DIRECTIONS —
Wherever the listing holds a picture, leave it out, and copy the remainder exactly.

-=-=-=-=-

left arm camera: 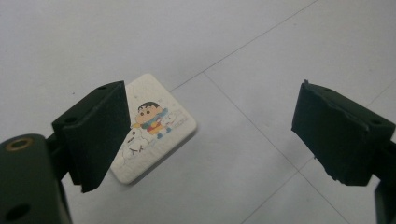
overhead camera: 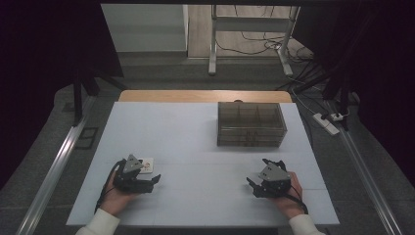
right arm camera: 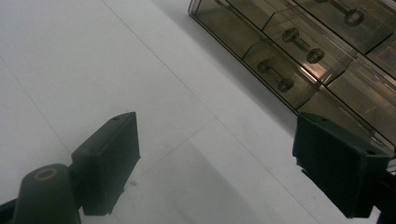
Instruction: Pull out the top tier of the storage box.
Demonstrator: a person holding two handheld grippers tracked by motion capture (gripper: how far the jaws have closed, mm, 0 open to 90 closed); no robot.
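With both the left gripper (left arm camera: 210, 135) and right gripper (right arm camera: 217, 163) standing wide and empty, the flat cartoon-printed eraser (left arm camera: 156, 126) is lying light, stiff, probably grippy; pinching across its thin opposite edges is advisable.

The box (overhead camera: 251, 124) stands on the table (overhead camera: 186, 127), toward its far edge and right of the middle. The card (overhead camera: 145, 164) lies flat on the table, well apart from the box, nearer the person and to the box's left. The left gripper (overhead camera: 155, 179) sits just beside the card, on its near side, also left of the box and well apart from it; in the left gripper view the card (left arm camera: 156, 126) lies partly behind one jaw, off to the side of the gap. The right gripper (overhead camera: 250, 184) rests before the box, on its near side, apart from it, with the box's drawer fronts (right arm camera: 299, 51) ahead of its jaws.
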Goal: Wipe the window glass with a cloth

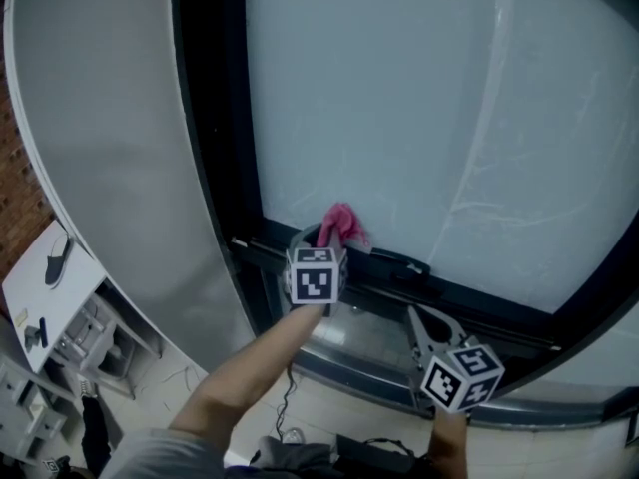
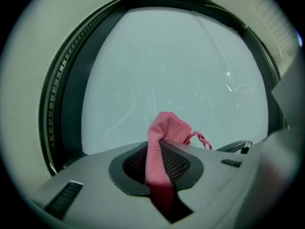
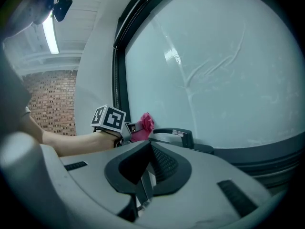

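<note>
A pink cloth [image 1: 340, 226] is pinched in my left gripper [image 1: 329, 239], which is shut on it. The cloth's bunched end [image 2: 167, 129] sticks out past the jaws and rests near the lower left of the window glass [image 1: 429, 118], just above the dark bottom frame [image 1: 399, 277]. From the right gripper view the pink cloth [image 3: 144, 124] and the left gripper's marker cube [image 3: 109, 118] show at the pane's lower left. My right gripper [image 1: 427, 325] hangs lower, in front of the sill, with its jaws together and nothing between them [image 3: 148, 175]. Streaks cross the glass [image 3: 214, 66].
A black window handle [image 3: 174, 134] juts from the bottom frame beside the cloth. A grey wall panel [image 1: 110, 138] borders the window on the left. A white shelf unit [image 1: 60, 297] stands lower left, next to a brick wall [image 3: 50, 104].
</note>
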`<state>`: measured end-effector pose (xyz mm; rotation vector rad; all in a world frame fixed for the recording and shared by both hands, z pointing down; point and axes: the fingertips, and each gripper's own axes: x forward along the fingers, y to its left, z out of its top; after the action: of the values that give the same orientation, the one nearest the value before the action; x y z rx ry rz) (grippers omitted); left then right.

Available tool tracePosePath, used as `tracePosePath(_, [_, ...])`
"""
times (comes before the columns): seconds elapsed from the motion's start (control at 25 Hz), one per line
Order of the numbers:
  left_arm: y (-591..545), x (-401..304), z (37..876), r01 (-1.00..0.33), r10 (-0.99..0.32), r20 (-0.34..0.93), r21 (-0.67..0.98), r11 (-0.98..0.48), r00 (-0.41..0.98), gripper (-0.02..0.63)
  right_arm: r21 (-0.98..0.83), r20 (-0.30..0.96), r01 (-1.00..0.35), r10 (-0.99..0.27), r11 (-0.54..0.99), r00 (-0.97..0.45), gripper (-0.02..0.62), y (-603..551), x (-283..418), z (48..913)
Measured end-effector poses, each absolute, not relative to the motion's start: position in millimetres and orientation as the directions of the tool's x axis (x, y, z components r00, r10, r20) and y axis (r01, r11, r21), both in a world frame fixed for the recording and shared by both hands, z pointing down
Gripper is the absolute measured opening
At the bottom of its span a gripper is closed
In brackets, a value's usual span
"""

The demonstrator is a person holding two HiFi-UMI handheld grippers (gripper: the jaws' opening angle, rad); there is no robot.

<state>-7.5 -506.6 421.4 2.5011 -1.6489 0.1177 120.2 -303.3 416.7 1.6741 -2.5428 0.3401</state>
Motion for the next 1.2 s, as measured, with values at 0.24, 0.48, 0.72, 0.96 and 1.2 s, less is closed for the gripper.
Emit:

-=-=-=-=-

YOUR RESPONSE —
left arm camera: 
overhead camera: 
right arm camera: 
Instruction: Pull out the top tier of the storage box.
Demonstrator: a person holding two handheld grippers tracked by motion capture (gripper: how far the jaws have closed, mm, 0 open to 90 closed); no robot.
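With both the left gripper (left arm camera: 210, 135) and right gripper (right arm camera: 217, 163) standing wide and empty, the flat cartoon-printed eraser (left arm camera: 156, 126) is lying light, stiff, probably grippy; pinching across its thin opposite edges is advisable.

The box (overhead camera: 251, 124) stands on the table (overhead camera: 186, 127), toward its far edge and right of the middle. The card (overhead camera: 145, 164) lies flat on the table, well apart from the box, nearer the person and to the box's left. The left gripper (overhead camera: 155, 179) sits just beside the card, on its near side, also left of the box and well apart from it; in the left gripper view the card (left arm camera: 156, 126) lies partly behind one jaw, off to the side of the gap. The right gripper (overhead camera: 250, 184) rests before the box, on its near side, apart from it, with the box's drawer fronts (right arm camera: 299, 51) ahead of its jaws.
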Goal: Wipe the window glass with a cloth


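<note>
A pink cloth [image 1: 340, 226] is pinched in my left gripper [image 1: 329, 239], which is shut on it. The cloth's bunched end [image 2: 167, 129] sticks out past the jaws and rests near the lower left of the window glass [image 1: 429, 118], just above the dark bottom frame [image 1: 399, 277]. From the right gripper view the pink cloth [image 3: 144, 124] and the left gripper's marker cube [image 3: 109, 118] show at the pane's lower left. My right gripper [image 1: 427, 325] hangs lower, in front of the sill, with its jaws together and nothing between them [image 3: 148, 175]. Streaks cross the glass [image 3: 214, 66].
A black window handle [image 3: 174, 134] juts from the bottom frame beside the cloth. A grey wall panel [image 1: 110, 138] borders the window on the left. A white shelf unit [image 1: 60, 297] stands lower left, next to a brick wall [image 3: 50, 104].
</note>
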`<state>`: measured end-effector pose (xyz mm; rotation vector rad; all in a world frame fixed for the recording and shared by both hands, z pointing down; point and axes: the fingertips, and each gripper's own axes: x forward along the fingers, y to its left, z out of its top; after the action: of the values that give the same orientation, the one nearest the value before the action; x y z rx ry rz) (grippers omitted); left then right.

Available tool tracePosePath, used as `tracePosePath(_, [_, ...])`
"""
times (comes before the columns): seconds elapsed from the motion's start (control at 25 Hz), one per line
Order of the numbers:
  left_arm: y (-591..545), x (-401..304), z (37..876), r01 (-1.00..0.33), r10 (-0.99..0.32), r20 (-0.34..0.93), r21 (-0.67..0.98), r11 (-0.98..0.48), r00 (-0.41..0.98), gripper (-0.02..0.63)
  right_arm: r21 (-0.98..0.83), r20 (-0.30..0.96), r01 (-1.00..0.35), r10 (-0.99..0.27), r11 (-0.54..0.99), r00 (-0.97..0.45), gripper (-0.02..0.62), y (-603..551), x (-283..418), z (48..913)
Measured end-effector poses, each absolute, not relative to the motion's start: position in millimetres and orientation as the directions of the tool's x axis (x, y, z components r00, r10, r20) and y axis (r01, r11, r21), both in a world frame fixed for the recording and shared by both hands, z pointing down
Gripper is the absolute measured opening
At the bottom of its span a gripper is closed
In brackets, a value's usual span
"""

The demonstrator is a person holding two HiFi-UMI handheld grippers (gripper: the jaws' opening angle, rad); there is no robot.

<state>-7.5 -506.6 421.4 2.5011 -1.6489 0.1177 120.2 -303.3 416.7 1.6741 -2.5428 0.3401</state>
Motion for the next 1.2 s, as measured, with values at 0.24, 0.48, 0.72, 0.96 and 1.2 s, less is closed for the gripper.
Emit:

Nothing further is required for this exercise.